A single number is the answer here: the count of lines in the records below in which the word "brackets" appears.
________________
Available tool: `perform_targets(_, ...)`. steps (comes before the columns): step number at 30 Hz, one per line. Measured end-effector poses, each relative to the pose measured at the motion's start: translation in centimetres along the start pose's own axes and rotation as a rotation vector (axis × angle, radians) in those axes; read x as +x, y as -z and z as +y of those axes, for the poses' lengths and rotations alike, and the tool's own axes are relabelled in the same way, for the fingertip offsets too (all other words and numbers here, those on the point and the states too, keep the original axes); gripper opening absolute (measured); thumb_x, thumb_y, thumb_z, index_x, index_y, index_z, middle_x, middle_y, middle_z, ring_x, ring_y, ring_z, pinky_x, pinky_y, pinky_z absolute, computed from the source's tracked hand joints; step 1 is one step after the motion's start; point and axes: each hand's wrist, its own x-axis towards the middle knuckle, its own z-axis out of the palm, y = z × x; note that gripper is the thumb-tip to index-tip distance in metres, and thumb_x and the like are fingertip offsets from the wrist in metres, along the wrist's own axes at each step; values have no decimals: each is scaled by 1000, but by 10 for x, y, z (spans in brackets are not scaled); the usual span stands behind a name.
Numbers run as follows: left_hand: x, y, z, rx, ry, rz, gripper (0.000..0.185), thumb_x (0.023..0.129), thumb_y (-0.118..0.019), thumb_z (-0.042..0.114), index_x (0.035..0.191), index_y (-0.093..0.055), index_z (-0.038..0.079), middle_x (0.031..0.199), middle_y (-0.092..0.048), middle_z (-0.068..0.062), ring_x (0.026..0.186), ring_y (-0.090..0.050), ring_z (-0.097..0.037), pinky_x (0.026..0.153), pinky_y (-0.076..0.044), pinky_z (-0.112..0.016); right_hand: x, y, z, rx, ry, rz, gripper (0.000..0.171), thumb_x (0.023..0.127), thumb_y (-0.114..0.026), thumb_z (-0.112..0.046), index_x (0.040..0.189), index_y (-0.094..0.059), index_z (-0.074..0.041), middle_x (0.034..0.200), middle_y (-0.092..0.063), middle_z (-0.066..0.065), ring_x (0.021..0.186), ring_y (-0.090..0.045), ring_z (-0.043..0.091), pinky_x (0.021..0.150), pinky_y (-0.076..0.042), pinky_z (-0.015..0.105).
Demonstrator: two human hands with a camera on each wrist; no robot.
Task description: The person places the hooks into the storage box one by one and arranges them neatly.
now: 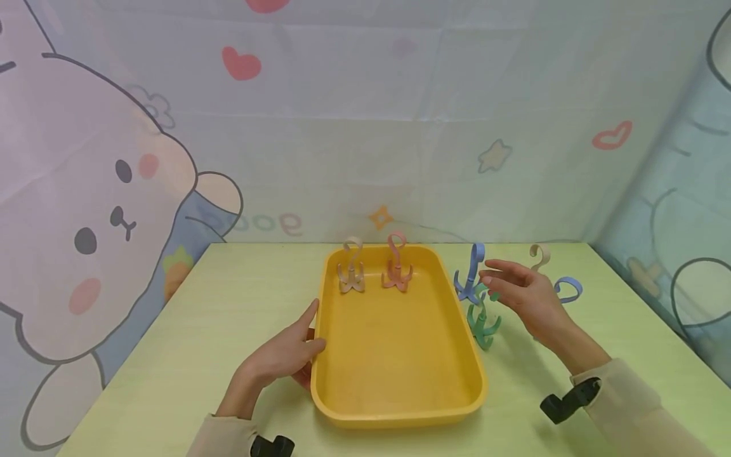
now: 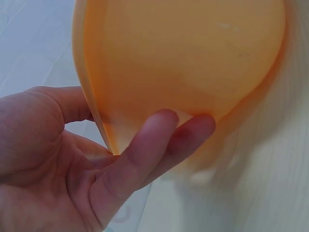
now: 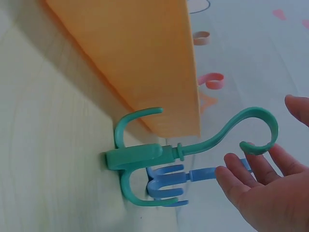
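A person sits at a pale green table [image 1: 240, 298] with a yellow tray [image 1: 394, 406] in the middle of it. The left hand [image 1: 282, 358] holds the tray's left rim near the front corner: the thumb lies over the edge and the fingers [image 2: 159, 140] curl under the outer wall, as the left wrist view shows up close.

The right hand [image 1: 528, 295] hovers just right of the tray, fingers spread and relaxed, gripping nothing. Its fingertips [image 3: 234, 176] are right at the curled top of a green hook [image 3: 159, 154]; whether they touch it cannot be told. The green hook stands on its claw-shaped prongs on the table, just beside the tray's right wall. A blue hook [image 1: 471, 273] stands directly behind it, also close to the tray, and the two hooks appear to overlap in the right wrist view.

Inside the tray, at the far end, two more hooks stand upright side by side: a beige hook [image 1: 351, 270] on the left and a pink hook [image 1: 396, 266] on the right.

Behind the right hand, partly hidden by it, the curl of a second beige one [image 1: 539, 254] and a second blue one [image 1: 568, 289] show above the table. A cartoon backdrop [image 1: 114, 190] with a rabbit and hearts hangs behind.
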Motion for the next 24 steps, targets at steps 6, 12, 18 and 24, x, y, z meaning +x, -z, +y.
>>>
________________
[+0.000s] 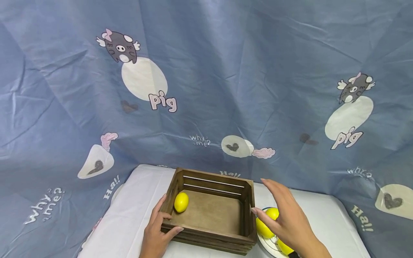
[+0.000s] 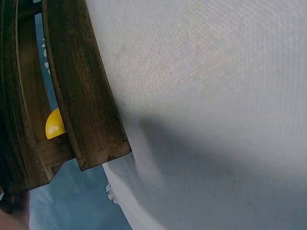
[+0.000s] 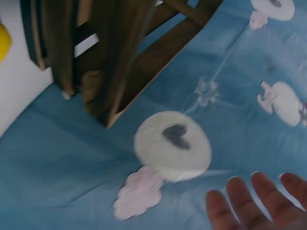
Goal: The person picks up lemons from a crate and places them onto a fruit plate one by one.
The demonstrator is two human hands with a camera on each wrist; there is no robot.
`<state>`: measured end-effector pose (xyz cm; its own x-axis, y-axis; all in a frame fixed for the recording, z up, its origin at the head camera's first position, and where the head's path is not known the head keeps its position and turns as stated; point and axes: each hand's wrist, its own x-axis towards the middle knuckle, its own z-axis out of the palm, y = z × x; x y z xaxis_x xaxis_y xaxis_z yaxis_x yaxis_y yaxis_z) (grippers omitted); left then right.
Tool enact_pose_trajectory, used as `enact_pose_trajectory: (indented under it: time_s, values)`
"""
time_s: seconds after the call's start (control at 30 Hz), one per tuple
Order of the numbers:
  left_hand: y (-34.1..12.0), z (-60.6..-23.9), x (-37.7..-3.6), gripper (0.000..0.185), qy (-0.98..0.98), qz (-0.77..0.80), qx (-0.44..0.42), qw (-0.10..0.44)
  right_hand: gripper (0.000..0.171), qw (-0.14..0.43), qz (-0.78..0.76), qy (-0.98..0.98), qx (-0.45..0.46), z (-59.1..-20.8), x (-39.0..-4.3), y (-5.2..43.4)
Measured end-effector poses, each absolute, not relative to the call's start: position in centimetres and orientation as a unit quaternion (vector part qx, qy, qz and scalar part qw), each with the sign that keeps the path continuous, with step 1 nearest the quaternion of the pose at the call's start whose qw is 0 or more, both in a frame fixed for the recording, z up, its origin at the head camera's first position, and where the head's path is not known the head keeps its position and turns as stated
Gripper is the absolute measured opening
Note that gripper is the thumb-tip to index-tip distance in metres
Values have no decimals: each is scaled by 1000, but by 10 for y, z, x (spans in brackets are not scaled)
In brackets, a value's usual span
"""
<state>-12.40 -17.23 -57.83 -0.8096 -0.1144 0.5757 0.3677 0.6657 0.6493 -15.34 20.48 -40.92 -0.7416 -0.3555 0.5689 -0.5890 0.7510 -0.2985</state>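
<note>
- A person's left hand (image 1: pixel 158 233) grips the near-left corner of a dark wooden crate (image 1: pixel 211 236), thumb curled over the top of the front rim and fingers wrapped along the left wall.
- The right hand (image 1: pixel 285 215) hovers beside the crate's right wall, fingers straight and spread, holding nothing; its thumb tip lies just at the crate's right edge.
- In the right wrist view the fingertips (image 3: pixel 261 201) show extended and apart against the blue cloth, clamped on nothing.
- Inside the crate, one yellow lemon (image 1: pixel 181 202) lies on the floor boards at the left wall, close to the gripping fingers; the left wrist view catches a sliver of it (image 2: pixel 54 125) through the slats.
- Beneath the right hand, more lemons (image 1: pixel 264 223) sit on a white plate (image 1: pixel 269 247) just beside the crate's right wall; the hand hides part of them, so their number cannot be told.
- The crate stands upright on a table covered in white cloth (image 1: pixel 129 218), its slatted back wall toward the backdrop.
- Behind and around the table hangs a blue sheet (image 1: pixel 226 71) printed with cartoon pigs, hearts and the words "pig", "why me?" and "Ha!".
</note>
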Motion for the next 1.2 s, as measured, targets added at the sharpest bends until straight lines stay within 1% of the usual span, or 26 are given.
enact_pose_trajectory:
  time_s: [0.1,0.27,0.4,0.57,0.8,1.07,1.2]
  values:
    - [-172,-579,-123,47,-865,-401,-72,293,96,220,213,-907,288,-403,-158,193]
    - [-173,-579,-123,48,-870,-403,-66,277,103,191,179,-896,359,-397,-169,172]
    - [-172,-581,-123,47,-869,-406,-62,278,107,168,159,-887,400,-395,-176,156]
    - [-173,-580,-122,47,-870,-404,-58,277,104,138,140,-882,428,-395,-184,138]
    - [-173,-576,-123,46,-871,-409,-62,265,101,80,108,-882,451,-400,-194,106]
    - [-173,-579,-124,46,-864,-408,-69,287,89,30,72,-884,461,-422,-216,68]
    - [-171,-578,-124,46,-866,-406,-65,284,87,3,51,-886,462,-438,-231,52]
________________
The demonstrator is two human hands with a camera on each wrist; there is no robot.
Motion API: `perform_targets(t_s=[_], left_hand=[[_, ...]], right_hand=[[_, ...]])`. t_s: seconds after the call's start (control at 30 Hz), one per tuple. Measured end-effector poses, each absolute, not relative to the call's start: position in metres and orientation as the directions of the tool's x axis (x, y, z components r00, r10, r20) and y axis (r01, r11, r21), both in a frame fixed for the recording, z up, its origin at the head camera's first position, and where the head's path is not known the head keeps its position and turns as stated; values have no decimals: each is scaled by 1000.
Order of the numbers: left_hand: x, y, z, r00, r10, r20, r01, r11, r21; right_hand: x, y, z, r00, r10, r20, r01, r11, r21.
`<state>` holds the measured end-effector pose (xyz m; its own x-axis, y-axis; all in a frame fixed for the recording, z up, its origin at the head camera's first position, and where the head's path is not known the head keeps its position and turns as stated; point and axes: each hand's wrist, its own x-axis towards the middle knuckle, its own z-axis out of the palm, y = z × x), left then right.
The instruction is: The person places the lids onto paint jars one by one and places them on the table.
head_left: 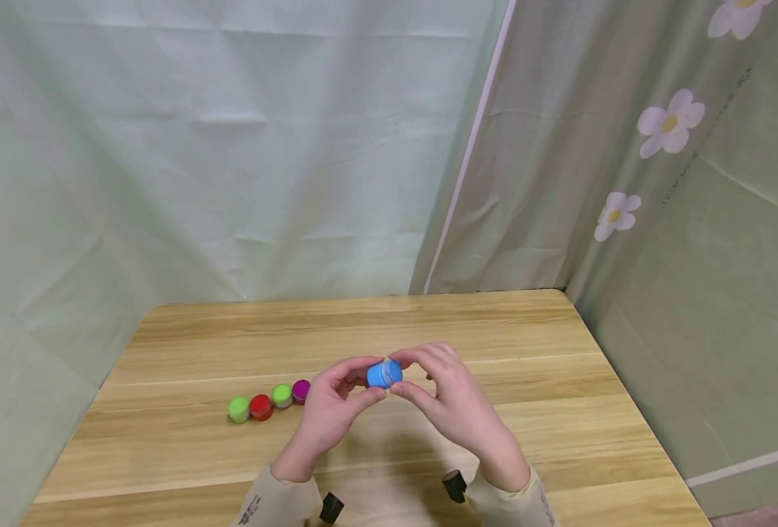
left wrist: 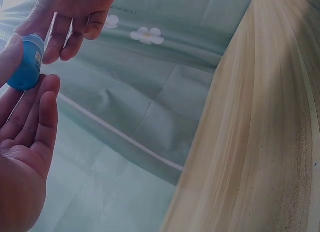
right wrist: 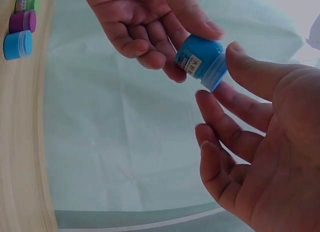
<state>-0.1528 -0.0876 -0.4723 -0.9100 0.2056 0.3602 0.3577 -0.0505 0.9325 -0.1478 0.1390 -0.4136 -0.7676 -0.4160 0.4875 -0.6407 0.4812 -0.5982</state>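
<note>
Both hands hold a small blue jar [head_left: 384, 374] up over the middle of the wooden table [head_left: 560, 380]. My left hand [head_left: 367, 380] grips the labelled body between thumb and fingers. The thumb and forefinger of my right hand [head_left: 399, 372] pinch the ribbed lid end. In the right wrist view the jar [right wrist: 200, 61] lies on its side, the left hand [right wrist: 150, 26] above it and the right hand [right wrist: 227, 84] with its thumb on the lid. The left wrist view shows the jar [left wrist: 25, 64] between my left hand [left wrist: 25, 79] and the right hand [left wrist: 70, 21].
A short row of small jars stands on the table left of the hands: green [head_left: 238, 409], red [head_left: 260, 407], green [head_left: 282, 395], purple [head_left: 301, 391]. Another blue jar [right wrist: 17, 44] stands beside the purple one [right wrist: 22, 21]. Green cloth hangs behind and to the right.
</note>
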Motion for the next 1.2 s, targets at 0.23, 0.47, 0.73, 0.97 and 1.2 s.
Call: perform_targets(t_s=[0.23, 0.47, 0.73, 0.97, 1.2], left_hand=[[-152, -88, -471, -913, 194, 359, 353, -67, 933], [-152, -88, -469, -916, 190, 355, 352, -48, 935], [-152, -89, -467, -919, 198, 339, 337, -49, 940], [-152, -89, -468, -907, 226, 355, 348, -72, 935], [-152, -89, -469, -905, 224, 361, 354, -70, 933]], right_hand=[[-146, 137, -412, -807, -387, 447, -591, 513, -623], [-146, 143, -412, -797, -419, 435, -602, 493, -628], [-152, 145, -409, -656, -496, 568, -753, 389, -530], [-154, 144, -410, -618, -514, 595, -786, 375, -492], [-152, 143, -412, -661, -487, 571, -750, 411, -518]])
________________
Written reply: 3